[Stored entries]
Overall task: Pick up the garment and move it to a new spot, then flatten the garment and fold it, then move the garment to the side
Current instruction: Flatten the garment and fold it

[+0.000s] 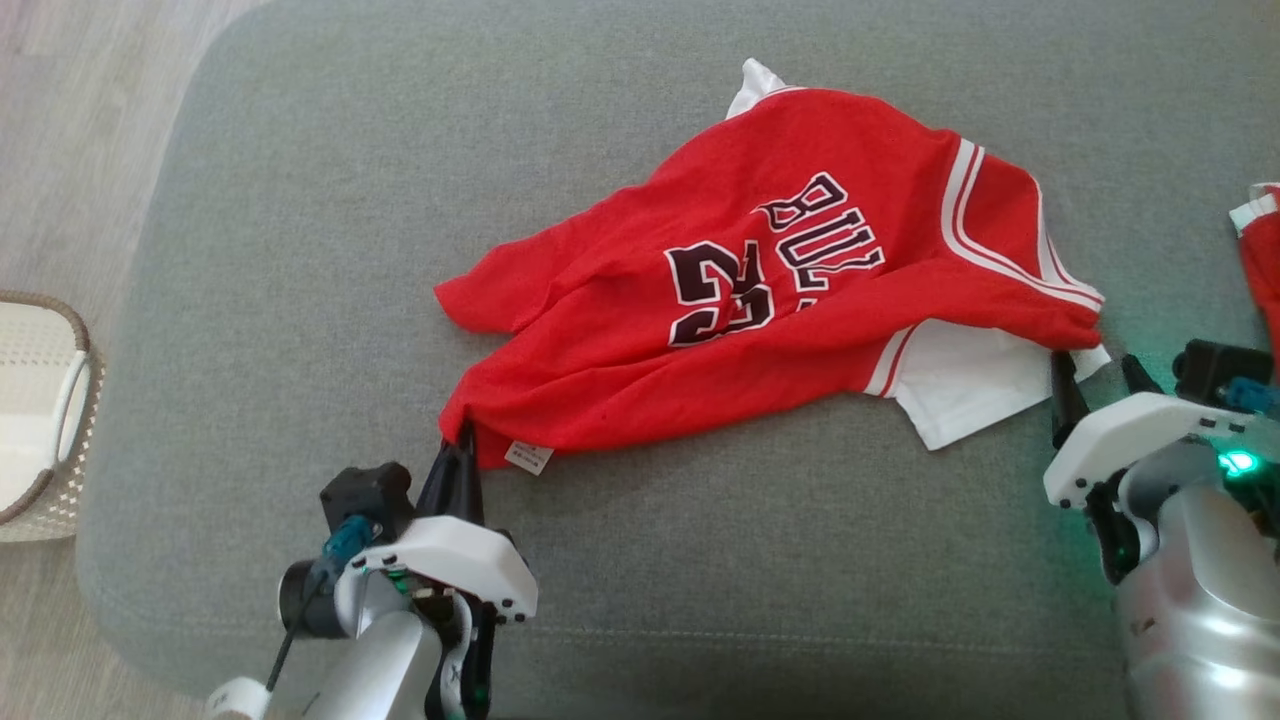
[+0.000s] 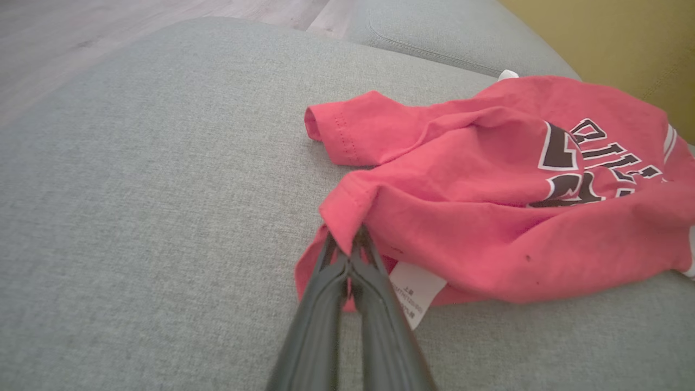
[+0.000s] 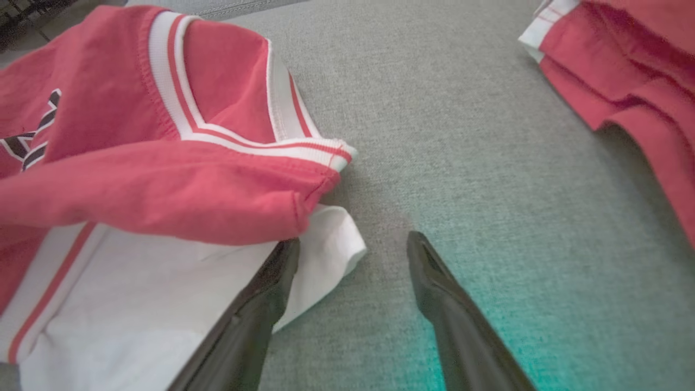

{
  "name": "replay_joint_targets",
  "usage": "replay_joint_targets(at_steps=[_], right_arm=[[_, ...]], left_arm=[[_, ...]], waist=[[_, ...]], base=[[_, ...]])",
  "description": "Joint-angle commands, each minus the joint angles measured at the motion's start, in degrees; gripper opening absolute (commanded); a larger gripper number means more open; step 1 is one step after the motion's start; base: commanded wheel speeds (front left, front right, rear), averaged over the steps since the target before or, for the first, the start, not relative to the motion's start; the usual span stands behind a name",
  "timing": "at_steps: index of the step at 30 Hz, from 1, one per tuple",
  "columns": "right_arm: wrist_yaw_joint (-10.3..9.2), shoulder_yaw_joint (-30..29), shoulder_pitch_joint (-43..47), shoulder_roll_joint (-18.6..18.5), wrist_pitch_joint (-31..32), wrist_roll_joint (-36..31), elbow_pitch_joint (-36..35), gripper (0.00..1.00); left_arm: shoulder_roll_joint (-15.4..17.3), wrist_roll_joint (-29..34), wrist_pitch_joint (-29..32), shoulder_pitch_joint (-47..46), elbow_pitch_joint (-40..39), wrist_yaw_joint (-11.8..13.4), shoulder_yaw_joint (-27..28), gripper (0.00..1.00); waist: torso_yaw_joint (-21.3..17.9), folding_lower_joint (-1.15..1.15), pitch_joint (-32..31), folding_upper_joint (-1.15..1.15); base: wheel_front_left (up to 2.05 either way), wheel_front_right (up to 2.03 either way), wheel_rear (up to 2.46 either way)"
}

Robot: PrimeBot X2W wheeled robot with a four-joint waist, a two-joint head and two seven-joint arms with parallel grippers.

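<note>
- The red basketball jersey with white trim and dark lettering (image 1: 780, 290) is lying crumpled near the middle of the grey fabric cushion (image 1: 300, 250). Its long axis is running across the robot, left to right.
- The hem end is pointing toward the robot's left. The striped shoulder end and the white sleeve (image 1: 970, 385) are pointing toward its right.
- The left pincer (image 1: 462, 445) is clamping the near hem corner, fingers together on the red cloth, just beside the white sewn-in label (image 1: 528, 457).
- The right pincer (image 1: 1098, 375) is standing with fingers apart, holding nothing. One finger is lying at the sleeve's edge, the other over bare cushion.
- Judgement: the right arm is sitting nearer the free end, so the coming grasp is turning on that sleeve corner.
- A second red garment (image 1: 1262, 250) is lying apart at the right edge of the head view.
</note>
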Motion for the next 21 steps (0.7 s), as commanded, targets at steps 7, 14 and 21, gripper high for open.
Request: replay_joint_targets(at_steps=[7,14,21], right_arm=[[-0.02,5.0,-2.7,-1.1,-2.2,0.9,1.6,0.44],[-0.02,7.0,-1.9,-1.3,-4.2,3.0,3.4,0.0],[-0.02,8.4,0.4,-2.2,-5.8,4.3,0.9,0.0]], left_arm=[[0.2,-0.8,-0.5,-2.6,-1.5,0.7,1.0,0.0],[0.2,-0.4,-0.5,-2.2,-0.9,0.4,1.6,0.0],[0.4,1.1,-0.5,-0.7,-1.7,-0.7,3.7,0.0]], waist=[[0.1,0.0,0.2,0.0],[-0.4,0.0,-1.5,0.0],[-1.8,0.0,-5.8,0.0]], base=[[0.0,0.0,0.0],[0.0,0.0,0.0],[0.0,0.0,0.0]])
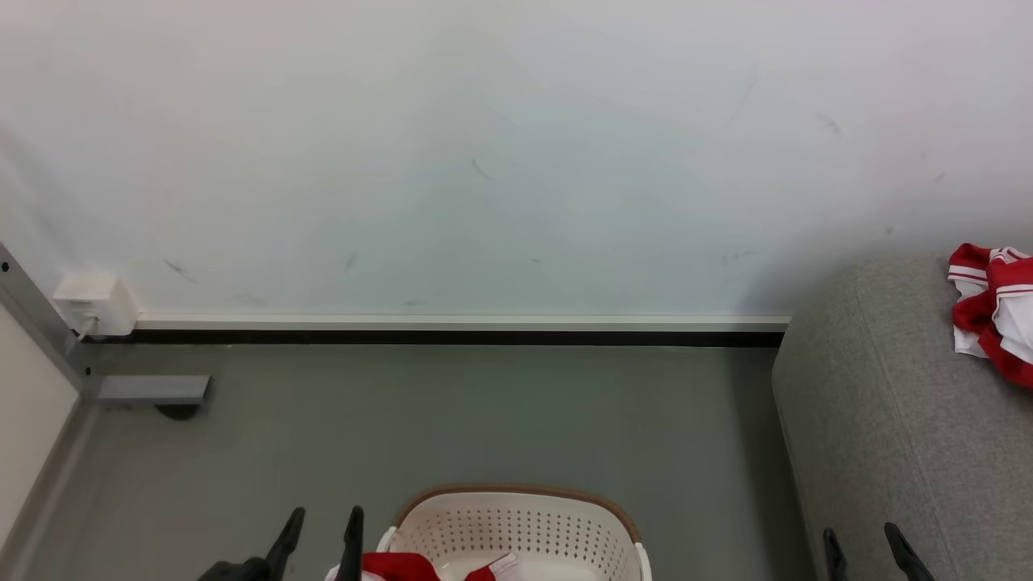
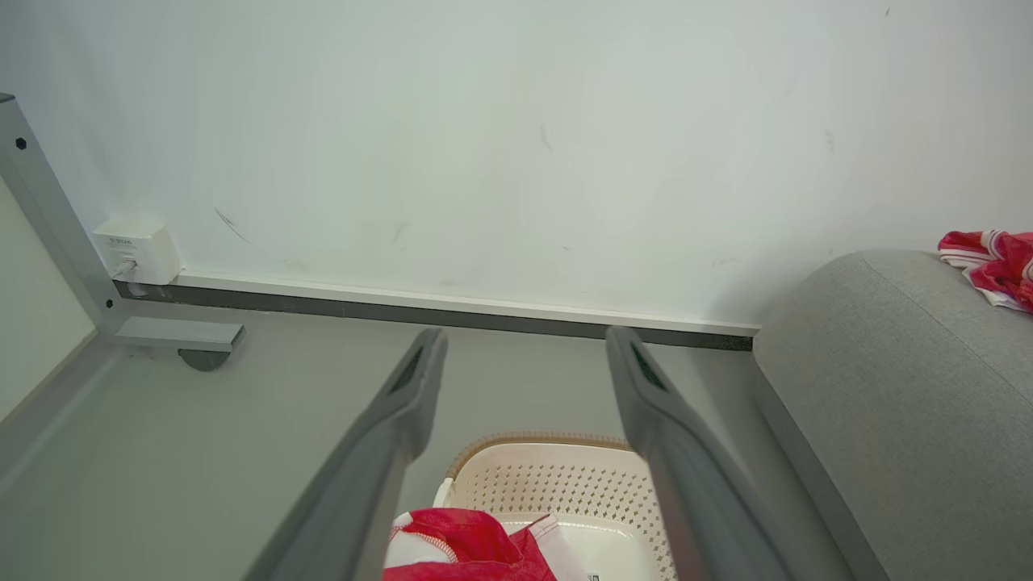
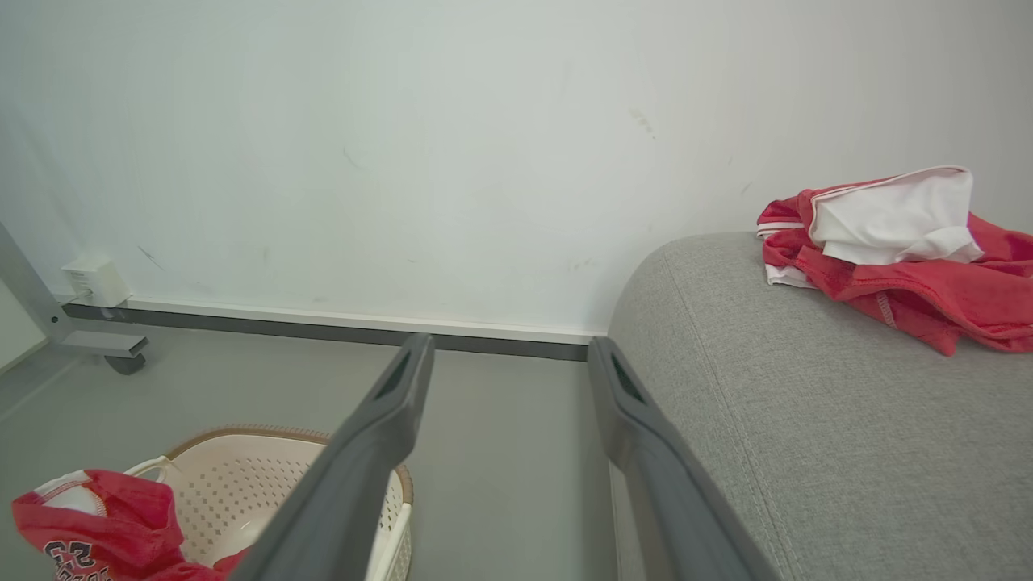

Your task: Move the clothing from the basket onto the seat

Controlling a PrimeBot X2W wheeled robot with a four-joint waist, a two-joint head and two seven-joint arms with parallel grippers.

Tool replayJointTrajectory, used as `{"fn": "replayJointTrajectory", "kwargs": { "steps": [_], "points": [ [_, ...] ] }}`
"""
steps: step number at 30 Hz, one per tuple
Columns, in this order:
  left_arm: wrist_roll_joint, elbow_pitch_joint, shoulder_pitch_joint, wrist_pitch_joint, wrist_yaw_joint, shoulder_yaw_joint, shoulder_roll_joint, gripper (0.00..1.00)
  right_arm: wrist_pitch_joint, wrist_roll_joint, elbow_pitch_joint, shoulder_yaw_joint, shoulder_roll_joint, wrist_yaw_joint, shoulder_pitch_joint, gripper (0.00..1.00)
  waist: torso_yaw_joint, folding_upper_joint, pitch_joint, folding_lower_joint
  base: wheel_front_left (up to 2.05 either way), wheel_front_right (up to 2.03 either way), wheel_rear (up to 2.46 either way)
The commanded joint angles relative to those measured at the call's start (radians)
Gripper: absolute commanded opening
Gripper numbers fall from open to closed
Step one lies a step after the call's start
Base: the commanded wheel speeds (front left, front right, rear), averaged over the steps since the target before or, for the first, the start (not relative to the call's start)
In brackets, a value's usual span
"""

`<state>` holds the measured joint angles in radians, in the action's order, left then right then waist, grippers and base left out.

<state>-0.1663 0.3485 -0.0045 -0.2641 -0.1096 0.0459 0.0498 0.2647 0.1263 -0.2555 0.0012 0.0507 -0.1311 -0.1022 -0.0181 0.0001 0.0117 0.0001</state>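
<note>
One jersey (image 1: 993, 311) lies on the sofa (image 1: 880, 420), far right; a second jersey (image 1: 397, 566) sits in the basket (image 1: 516, 524), near centre; your left claw (image 1: 324, 532) and right claw (image 1: 862, 549) stand open, empty; next, likely, lower the left claw and pinch that fabric.

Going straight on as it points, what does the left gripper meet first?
Probably the wall just above the baseboard; the basket sits below the line of the left gripper, though depth is unclear.
</note>
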Motion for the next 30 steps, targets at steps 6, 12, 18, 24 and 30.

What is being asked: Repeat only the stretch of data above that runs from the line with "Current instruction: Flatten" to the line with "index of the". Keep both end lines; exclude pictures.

Completed task:
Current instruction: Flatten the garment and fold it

[+0.000s] 
[+0.000s] 
[+0.000s] 

{
  "name": "replay_joint_targets",
  "usage": "replay_joint_targets(at_steps=[_], right_arm=[[_, ...]], left_arm=[[_, ...]], waist=[[_, ...]], base=[[_, ...]])",
  "description": "Joint-angle commands, each minus the joint angles measured at the motion's start, in degrees; gripper opening absolute (commanded); a larger gripper number means more open; step 1 is one step after the motion's start; base: commanded wheel speeds (front left, front right, rear), averaged over the steps since the target before or, for the first, the start, not relative to the motion's start; the usual span stands behind a name",
  "timing": "at_steps: index of the step at 30 Hz, from 1, one per tuple",

This concludes the answer.